Task description –
In your copy, include every line of the records exactly and no picture at all.

Given records –
◆ ◆ ◆ ◆ ◆

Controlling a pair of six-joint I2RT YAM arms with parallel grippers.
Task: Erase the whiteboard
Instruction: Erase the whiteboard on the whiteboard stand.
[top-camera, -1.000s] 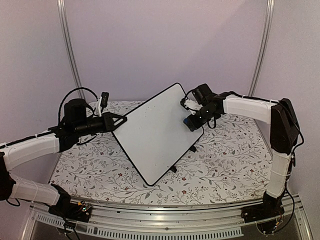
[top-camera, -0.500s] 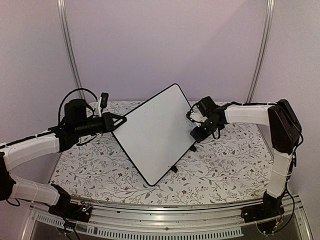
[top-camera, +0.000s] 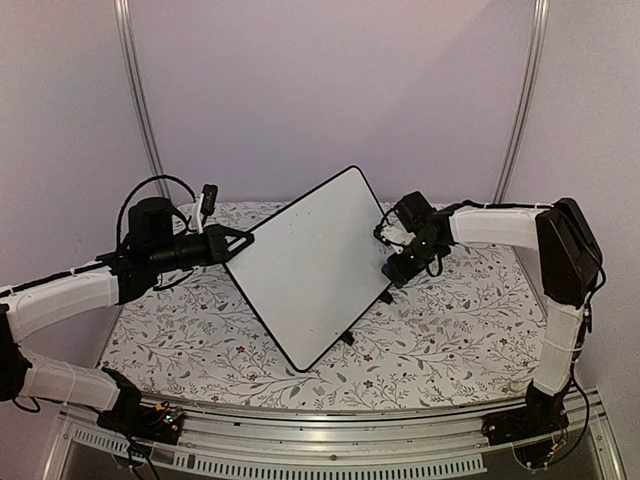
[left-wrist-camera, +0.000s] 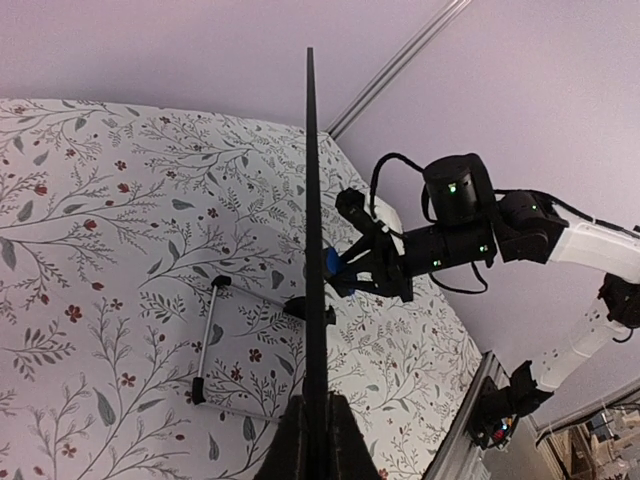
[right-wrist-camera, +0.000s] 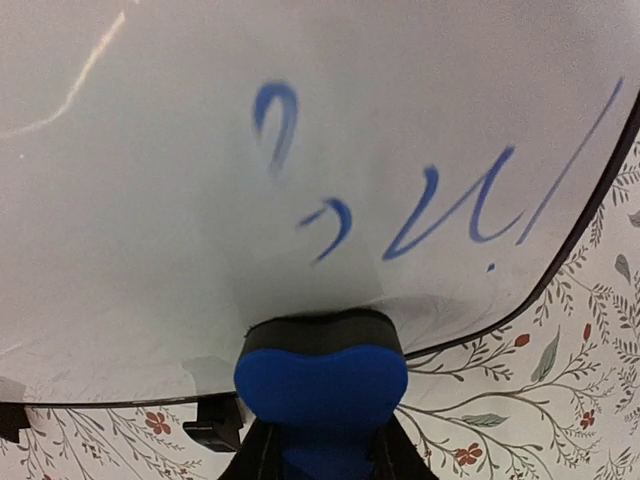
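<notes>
Floral tablecloth (top-camera: 450, 330) is lying underneath; left gripper (top-camera: 228, 246) is pinching the whiteboard (top-camera: 310, 265) edge tight, right gripper (top-camera: 400, 268) is squeezing a blue eraser (right-wrist-camera: 320, 375).

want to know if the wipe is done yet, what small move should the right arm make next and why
Probably sweep the blue eraser, held in the right tool, inward across the whiteboard through the blue strokes. The right wrist view shows those strokes unwiped just beyond the eraser, which sits by the board's rim, while the left tool clamps the opposite edge.
</notes>
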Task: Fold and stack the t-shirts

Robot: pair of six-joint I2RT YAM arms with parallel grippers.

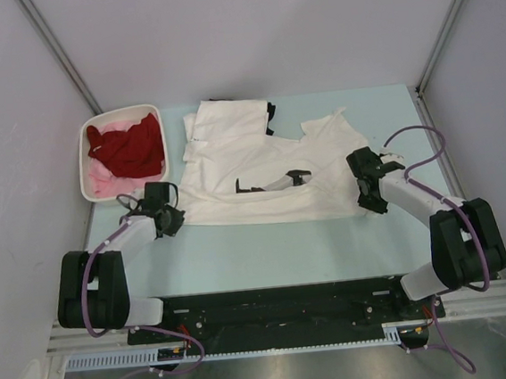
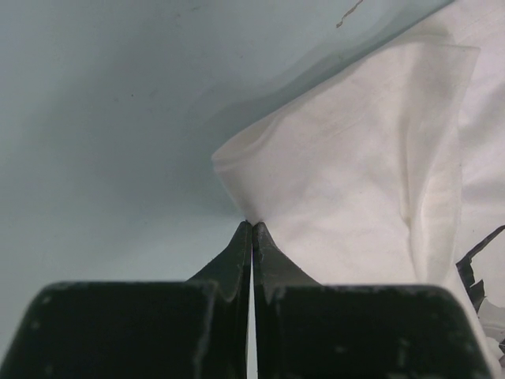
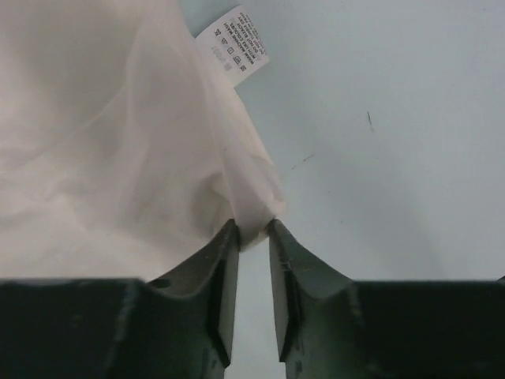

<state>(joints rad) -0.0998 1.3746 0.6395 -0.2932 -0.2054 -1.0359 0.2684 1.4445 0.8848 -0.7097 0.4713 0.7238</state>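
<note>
A cream-white t-shirt (image 1: 325,191) with a dark print lies spread on the pale blue table. My left gripper (image 1: 178,220) is shut on its near left corner; the left wrist view shows the jaws (image 2: 252,224) closed on the cloth (image 2: 355,174). My right gripper (image 1: 368,203) pinches the near right corner; in the right wrist view (image 3: 252,225) a fold of the shirt (image 3: 102,142) sits between the fingertips, with a care label (image 3: 233,39) above. A folded white shirt (image 1: 228,120) lies at the back on a black one (image 1: 270,112).
A white oval basin (image 1: 86,174) at the back left holds a dark red shirt (image 1: 128,148) and a pink one (image 1: 99,177). Grey walls enclose the table on three sides.
</note>
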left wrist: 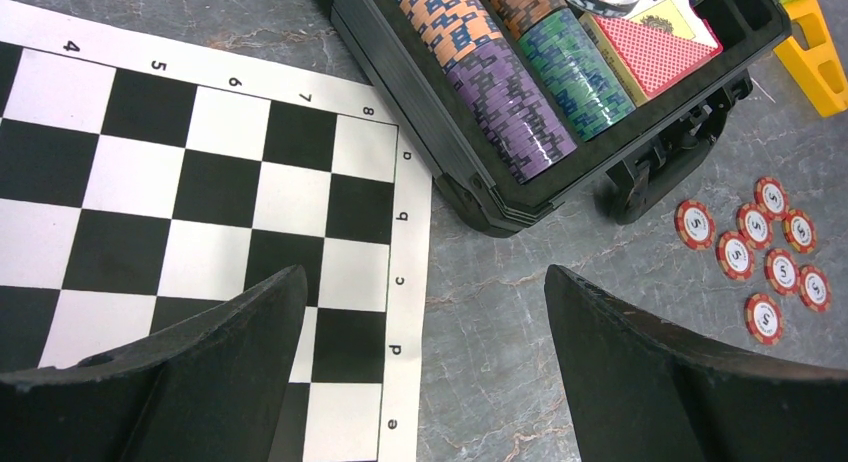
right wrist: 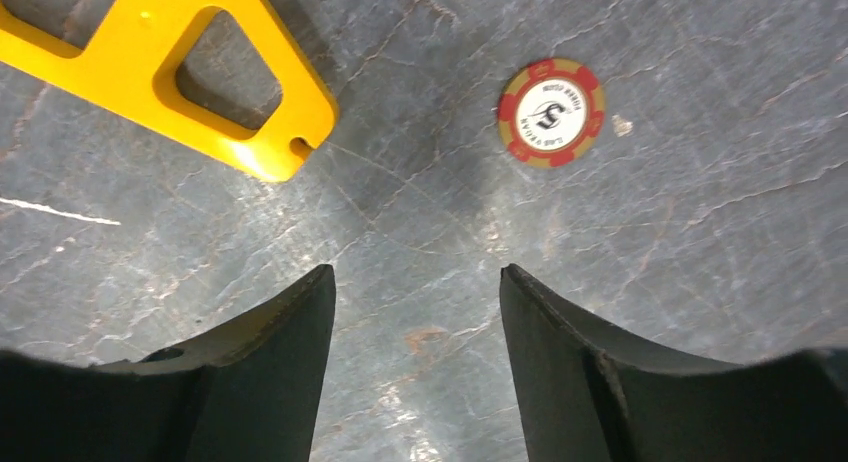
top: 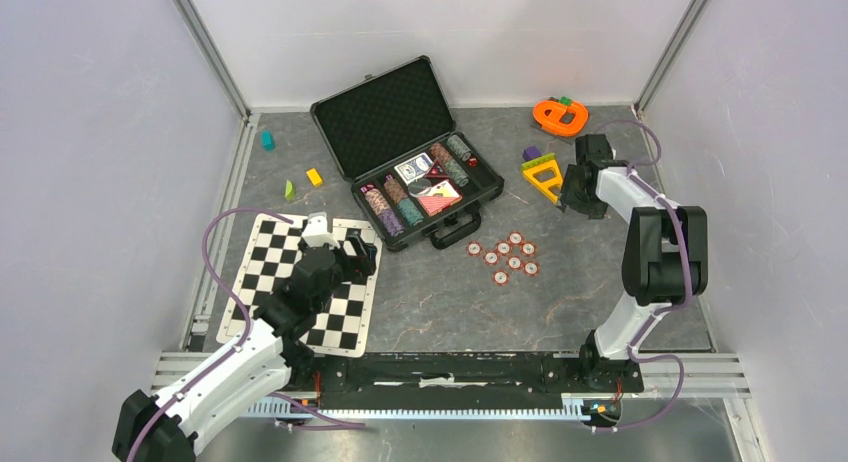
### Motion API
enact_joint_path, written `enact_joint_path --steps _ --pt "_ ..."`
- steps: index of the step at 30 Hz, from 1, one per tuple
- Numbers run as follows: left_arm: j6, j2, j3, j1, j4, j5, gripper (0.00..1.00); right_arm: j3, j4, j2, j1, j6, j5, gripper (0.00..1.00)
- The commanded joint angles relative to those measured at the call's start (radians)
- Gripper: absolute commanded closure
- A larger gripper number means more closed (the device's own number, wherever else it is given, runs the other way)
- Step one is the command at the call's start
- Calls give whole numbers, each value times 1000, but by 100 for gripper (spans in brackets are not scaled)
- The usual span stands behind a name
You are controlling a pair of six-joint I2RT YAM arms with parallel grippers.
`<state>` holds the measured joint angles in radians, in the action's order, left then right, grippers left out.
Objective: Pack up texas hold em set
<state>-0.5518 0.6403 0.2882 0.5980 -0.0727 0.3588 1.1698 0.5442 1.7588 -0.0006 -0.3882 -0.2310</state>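
Your right pincer (right wrist: 415, 282): released, jaws parted on nothing | lone poker chip (right wrist: 551, 112): flat, just ahead of its tips, off-centre away from the yellow toy (right wrist: 100, 77); round, no axis | right arm nearer; left pincer (left wrist: 425, 282) released | briefcase (top: 385, 122) open, well apart.

Mat (left wrist: 200, 182) margins read 4–8, a–e; poker chips (left wrist: 782, 271) show 5.
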Motion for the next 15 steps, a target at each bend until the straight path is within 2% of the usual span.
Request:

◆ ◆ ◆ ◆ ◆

Solution below –
Controlling a pair of six-joint I2RT YAM arms with parallel grippers.
Task: Erase the whiteboard
Instruction: Erase the whiteboard on the whiteboard stand.
[top-camera, -1.000s] 
[top-camera, -0.500s] 
[top-camera, +0.000s] 
[left-wrist-camera, +0.000s] 
[right-wrist-camera, +0.000s] 
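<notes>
Floral tablecloth (top-camera: 450, 330) is lying underneath; left gripper (top-camera: 228, 246) is pinching the whiteboard (top-camera: 310, 265) edge tight, right gripper (top-camera: 400, 268) is squeezing a blue eraser (right-wrist-camera: 320, 375).

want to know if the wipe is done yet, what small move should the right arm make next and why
Probably sweep the blue eraser, held in the right tool, inward across the whiteboard through the blue strokes. The right wrist view shows those strokes unwiped just beyond the eraser, which sits by the board's rim, while the left tool clamps the opposite edge.
</notes>
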Task: Fold and stack the t-shirts

Robot: pair of six-joint I2RT YAM arms with parallel grippers.


<state>(joints rad) -0.0998 1.3746 0.6395 -0.2932 -0.2054 -1.0359 0.2684 1.4445 0.8848 -0.7097 0.4713 0.7238</state>
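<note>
A cream-white t-shirt (image 1: 325,191) with a dark print lies spread on the pale blue table. My left gripper (image 1: 178,220) is shut on its near left corner; the left wrist view shows the jaws (image 2: 252,224) closed on the cloth (image 2: 355,174). My right gripper (image 1: 368,203) pinches the near right corner; in the right wrist view (image 3: 252,225) a fold of the shirt (image 3: 102,142) sits between the fingertips, with a care label (image 3: 233,39) above. A folded white shirt (image 1: 228,120) lies at the back on a black one (image 1: 270,112).
A white oval basin (image 1: 86,174) at the back left holds a dark red shirt (image 1: 128,148) and a pink one (image 1: 99,177). Grey walls enclose the table on three sides.
</note>
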left wrist: 
right wrist: 
top: 
### Motion API
enact_joint_path, written `enact_joint_path --steps _ --pt "_ ..."`
- steps: index of the step at 30 Hz, from 1, one per tuple
- Numbers run as follows: left_arm: j6, j2, j3, j1, j4, j5, gripper (0.00..1.00); right_arm: j3, j4, j2, j1, j6, j5, gripper (0.00..1.00)
- The commanded joint angles relative to those measured at the call's start (radians)
- Gripper: absolute commanded closure
- A larger gripper number means more closed (the device's own number, wherever else it is given, runs the other way)
- Step one is the command at the call's start
- Calls give whole numbers, each value times 1000, but by 100 for gripper (spans in brackets are not scaled)
- The usual span stands behind a name
You are controlling a pair of six-joint I2RT YAM arms with parallel grippers.
`<state>` holds the measured joint angles in radians, in the action's order, left then right, grippers left out.
Objective: Pack up texas hold em set
<state>-0.5518 0.6403 0.2882 0.5980 -0.0727 0.3588 1.1698 0.5442 1.7588 -0.0006 -0.3882 -0.2310</state>
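Your right pincer (right wrist: 415, 282): released, jaws parted on nothing | lone poker chip (right wrist: 551, 112): flat, just ahead of its tips, off-centre away from the yellow toy (right wrist: 100, 77); round, no axis | right arm nearer; left pincer (left wrist: 425, 282) released | briefcase (top: 385, 122) open, well apart.

Mat (left wrist: 200, 182) margins read 4–8, a–e; poker chips (left wrist: 782, 271) show 5.
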Motion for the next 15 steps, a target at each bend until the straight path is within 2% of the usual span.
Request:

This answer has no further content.